*Problem description:*
The material must be copied out exactly, line for line.
-- Opening Marker --
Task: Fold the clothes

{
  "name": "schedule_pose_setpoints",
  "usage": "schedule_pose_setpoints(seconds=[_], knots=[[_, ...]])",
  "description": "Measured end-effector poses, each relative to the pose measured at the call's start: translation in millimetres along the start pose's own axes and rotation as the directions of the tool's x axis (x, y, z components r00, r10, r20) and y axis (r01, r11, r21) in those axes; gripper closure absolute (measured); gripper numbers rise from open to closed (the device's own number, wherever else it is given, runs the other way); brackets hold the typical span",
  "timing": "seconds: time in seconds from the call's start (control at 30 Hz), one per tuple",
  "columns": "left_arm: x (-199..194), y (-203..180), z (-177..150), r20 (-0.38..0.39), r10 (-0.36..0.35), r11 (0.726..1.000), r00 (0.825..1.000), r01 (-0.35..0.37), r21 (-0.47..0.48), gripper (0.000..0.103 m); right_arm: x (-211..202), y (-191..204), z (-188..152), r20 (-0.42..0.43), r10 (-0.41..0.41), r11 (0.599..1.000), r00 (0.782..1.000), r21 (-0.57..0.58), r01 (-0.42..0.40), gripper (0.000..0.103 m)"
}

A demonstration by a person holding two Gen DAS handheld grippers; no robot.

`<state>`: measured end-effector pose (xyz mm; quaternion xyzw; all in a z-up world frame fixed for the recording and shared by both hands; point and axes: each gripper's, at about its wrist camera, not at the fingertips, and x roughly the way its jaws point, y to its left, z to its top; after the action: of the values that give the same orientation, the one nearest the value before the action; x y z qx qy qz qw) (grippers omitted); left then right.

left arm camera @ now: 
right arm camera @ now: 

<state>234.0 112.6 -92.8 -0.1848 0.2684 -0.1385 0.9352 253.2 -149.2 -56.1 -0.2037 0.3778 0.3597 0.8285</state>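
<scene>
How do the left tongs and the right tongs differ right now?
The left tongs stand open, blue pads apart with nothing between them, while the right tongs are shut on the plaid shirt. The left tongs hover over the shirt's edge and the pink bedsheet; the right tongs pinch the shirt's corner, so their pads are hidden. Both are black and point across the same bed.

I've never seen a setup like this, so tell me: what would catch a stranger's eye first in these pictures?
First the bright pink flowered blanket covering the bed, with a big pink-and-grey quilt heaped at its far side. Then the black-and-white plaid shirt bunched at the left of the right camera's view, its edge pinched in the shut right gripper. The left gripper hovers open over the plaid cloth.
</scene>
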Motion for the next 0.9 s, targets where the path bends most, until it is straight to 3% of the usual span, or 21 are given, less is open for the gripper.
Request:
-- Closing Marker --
*Result:*
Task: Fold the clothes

{
  "name": "schedule_pose_setpoints",
  "usage": "schedule_pose_setpoints(seconds=[_], knots=[[_, ...]])",
  "description": "Measured end-effector poses, each relative to the pose measured at the call's start: translation in millimetres along the start pose's own axes and rotation as the directions of the tool's x axis (x, y, z components r00, r10, r20) and y axis (r01, r11, r21) in those axes; gripper closure absolute (measured); gripper numbers rise from open to closed (the device's own number, wherever else it is given, runs the other way); brackets hold the typical span",
  "timing": "seconds: time in seconds from the call's start (control at 30 Hz), one per tuple",
  "columns": "left_arm: x (-199..194), y (-203..180), z (-177..150), r20 (-0.38..0.39), r10 (-0.36..0.35), r11 (0.726..1.000), r00 (0.825..1.000), r01 (-0.35..0.37), r21 (-0.47..0.48), gripper (0.000..0.103 m); right_arm: x (-211..202), y (-191..204), z (-188..152), r20 (-0.42..0.43), r10 (-0.41..0.41), r11 (0.599..1.000), r00 (0.782..1.000), r21 (-0.57..0.58), r01 (-0.42..0.40), gripper (0.000..0.103 m)"
}

A demonstration by a person holding two Gen DAS handheld grippers; no robot.

`<state>`: measured end-effector pose (xyz mm; quaternion xyzw; all in a z-up world frame fixed for the recording and shared by both hands; point and axes: each gripper's, at about its wrist camera, not at the fingertips, and x roughly the way its jaws point, y to its left, z to its top; after the action: of the values that give the same orientation, the one nearest the value before the action; x y z qx qy qz qw) (grippers omitted); left then right.

left arm camera @ now: 
right arm camera @ now: 

<state>234.0 112.6 -92.8 -0.1848 0.2684 -0.1385 0.9352 253.2 -149.2 -56.1 -0.2037 0.3778 0.3597 0.8285</state>
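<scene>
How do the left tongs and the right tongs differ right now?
The left tongs stand open, blue pads apart with nothing between them, while the right tongs are shut on the plaid shirt. The left tongs hover over the shirt's edge and the pink bedsheet; the right tongs pinch the shirt's corner, so their pads are hidden. Both are black and point across the same bed.

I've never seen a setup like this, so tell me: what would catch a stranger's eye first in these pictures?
First the bright pink flowered blanket covering the bed, with a big pink-and-grey quilt heaped at its far side. Then the black-and-white plaid shirt bunched at the left of the right camera's view, its edge pinched in the shut right gripper. The left gripper hovers open over the plaid cloth.
</scene>
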Motion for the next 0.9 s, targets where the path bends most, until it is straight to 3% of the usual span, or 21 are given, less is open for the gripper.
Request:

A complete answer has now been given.